Klimaänderung: In Zukunft ist mit trockeneren und heißeren Sommern zu rechnen, dies ist in Baugebieten zu berücksichtigen. Weitere ökologische Anforderungen: Versickerung und Speichern von Niederschlagswasser, hohe Einwohnerdichte bei minimaler Flächenversiegelung und maximaler Durchgrünung, autofreies Wohnen, kurze Wege (Einkauf, Kinderbetreuung, Arbeitsplätze).
Soziale Anforderungen: Günstiger Wohnraum für Menschen mit geringem Einkommen, Anschlussunterbringung von Flüchtlingen, geeigneter Wohnraum für Senioren, Mehrgenerationenwohnen u.ä.
Es sind also städtebauliche Konzepte gefragt, die nachhaltig und innovativ sind. Die reine Vergabe von Flächen an Bauträger ist zu kurz gegriffen. Schon in den jeweiligen Bebauungsplänen sind entsprechende konkrete Voraussetzungen zu schaffen wie z.B. Lage der Erschließung und der überbaubaren Grundstücksfläche in Bezug auf die Einstrahlung, Gebäudeabstand, Trauf- oder Firsthöhen, Dachflächenausrichtung, Dachneigung etc. Weitere Festsetzungen beispielsweise im Hinblick auf die Art der Energieversorgung, Passiv- bis hin zu Plusenergiehäusern sowie ein Mindestanteil verschiedener Wohn- und Eigentumsformen durch Förderung von Baugruppen, Wohngenossenschaften und sozialem Wohnungsbau sind im Rahmen von Gestaltungsvorschriften sowie städtebaulichen Verträgen oder Grundstückskaufverträgen zu treffen.

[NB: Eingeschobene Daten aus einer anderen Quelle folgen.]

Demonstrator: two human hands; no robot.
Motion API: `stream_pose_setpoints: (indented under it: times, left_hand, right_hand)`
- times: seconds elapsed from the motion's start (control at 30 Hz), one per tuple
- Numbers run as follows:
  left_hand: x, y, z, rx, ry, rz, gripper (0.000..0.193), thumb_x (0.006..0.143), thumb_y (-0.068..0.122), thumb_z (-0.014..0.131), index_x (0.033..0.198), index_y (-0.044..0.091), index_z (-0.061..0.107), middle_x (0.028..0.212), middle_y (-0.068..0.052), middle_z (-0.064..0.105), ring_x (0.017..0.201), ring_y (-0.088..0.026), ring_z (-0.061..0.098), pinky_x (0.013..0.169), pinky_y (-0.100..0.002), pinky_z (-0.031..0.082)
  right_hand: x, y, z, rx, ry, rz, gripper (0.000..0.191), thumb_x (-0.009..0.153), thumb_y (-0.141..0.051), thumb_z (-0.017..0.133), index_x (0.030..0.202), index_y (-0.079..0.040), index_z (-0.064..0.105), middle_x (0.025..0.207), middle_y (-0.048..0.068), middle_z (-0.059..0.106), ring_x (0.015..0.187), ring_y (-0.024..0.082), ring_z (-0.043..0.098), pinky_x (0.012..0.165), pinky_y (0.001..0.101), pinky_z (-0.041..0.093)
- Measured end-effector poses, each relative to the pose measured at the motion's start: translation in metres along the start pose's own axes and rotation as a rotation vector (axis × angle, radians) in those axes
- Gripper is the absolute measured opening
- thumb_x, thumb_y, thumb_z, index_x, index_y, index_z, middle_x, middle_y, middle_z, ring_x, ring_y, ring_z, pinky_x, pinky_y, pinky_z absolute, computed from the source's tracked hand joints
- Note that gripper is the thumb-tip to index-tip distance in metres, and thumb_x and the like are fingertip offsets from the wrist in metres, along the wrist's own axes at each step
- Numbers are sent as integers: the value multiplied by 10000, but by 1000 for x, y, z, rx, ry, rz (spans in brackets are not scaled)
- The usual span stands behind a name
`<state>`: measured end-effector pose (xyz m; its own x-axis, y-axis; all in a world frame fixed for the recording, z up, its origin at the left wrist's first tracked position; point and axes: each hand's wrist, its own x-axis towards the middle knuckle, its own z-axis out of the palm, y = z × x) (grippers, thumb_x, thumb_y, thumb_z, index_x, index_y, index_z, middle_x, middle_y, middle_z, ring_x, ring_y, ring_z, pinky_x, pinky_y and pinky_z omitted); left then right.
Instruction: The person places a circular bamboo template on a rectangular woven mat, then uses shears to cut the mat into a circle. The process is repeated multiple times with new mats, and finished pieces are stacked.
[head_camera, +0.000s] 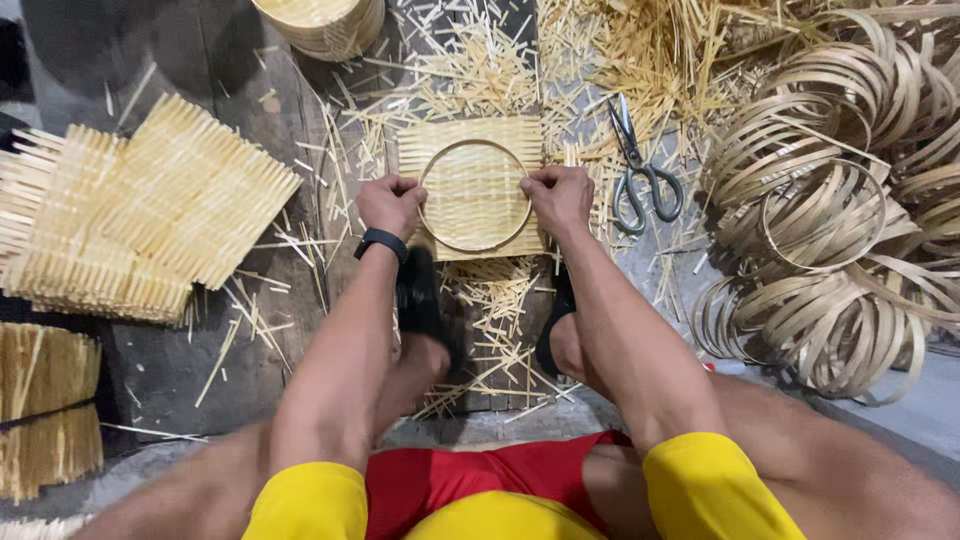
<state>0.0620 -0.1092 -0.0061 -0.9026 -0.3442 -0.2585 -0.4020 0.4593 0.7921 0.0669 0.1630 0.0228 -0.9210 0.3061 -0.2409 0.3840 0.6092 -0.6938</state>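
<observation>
A square woven bamboo mat (470, 140) lies on a dark wooden board in front of me. A thin round bamboo hoop (476, 245) rests on top of it. My left hand (390, 205), with a black wristband, pinches the hoop's left side. My right hand (560, 198) pinches its right side. Both hands press the hoop down on the mat. My feet in black sandals sit just below the mat.
Grey scissors (640, 170) lie right of the mat. Several coiled bamboo hoops (830, 230) pile at the right. Stacked woven mats (140, 210) lie at the left. Loose bamboo offcuts (480, 60) cover the board. A finished basket (325, 25) stands at the top.
</observation>
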Motion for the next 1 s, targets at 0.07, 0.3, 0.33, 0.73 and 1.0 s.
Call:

Diese Anforderungen sollen mindestens in zwei der künftigen Baugebiete modellhaft verwirklicht werden:
Das Wohnbaugebiet „Neue Mitte“ bietet eine einmalige Chance zu einem in jeder Hinsicht nachhaltigen Quartier entwickelt zu werden (Beispiel: Vauban in Freiburg). Hierzu sei an den 7. Grund der 8-Guten-Gründe für eine Neue Mitte erinnert: „Die ‚Neue Mitte‘ kann das Pilotprojekt Remsecks für einen nachhaltigen umwelt- und klimagerechten Städtebau nach dem Leitbild der ‚Blue City‘ werden.“ Auch der Auslobungstext für den Wettbewerb geht von einer „Durchsetzung nachhaltiger energetischer und ökologischer Qualitäten“ aus.
Als Beispiel für eines der zeitnah geplanten kleineren Neubaugebiete in den Ortsteilen können im Neubaugebiet Neckarrems: Marbacher/Schwaikheimer Straße das Remseck Ziel „innovative städtebauliche Konzepte“ unter den obigen Aspekten angegangen werden.
Passende Fördermöglichkeiten (die Deutsche Umwelthilfe sucht derzeit Modellquartiere, die die Integration von ökologischen und sozialen Maßnahmen in der Stadtgestaltung auf kommunalen und privaten Freiflächen erfolgreich voranbringen) sind zu nutzen.